Pourtant il hésitait encore à s’en expliquer avec elle… Car enfin ce sentiment pouvait se modifier dans leurs deux âmes, s’atténuer au courant des jours, au contact assidu de leur tendresse ; qui sait même si, par une belle journée de renouveau comme celle-ci, la passion victorieuse n’emporterait pas tout, n’effacerait pas tout, d’un grand élan de flamme saine et réparatrice !…

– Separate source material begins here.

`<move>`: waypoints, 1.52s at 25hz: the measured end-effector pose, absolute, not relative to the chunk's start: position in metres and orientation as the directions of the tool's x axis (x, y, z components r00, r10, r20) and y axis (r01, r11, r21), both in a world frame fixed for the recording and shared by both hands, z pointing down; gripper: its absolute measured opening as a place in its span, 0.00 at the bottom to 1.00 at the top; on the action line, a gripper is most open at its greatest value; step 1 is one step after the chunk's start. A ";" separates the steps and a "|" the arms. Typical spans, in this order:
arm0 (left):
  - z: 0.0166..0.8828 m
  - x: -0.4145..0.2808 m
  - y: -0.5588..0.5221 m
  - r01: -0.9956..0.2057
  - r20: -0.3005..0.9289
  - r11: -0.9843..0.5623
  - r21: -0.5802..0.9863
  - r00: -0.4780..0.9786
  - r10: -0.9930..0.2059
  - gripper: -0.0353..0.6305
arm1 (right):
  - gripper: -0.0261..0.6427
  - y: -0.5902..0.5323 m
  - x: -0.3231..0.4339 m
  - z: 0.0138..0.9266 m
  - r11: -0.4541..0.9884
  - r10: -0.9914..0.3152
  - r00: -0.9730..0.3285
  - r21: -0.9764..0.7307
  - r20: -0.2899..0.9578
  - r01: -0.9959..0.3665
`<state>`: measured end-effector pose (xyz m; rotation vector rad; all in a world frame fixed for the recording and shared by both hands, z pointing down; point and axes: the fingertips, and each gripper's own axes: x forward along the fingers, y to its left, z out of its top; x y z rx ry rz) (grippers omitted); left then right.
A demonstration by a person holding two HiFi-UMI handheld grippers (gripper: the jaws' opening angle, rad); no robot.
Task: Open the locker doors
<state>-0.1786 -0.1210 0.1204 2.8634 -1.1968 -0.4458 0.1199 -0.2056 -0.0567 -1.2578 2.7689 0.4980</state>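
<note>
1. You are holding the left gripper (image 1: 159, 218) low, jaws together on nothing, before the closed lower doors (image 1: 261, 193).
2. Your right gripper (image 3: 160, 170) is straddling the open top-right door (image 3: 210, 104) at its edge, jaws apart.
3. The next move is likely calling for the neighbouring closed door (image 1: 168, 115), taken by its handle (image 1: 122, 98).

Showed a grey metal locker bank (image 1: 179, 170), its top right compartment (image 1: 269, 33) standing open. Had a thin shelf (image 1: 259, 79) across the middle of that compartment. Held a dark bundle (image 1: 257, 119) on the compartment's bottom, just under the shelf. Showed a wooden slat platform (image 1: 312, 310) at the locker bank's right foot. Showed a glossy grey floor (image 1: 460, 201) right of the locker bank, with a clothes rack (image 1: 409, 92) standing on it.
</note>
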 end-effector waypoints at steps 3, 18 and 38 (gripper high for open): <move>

Il arrivait à la porte du Luxembourg, où l’avait amené lentement sa discutante et cruelle songerie. Avant d’entrer, il se retourna, et le poing tendu vers les allées de l’avenue, dont la sombre verdure laissait vaguement deviner les sveltes et voluptueuses figures de Carpeaux tenant le monde à bras levé et résumant à elles quatre toute l’embûche féminine de la terre :

« Vermine, val… gronda le pauvre Fagan, tu t’y entends à faire saigner la chair de l’homme… »

Une petite main de garçonnet glissée dans la sienne l’entraîna vers le jardin, comme si son amie, du banc très lointain où elle était assise, avait deviné ce qu’il souffrait et lui envoyait Maurice pour l’arracher à la cruauté de ses réflexions.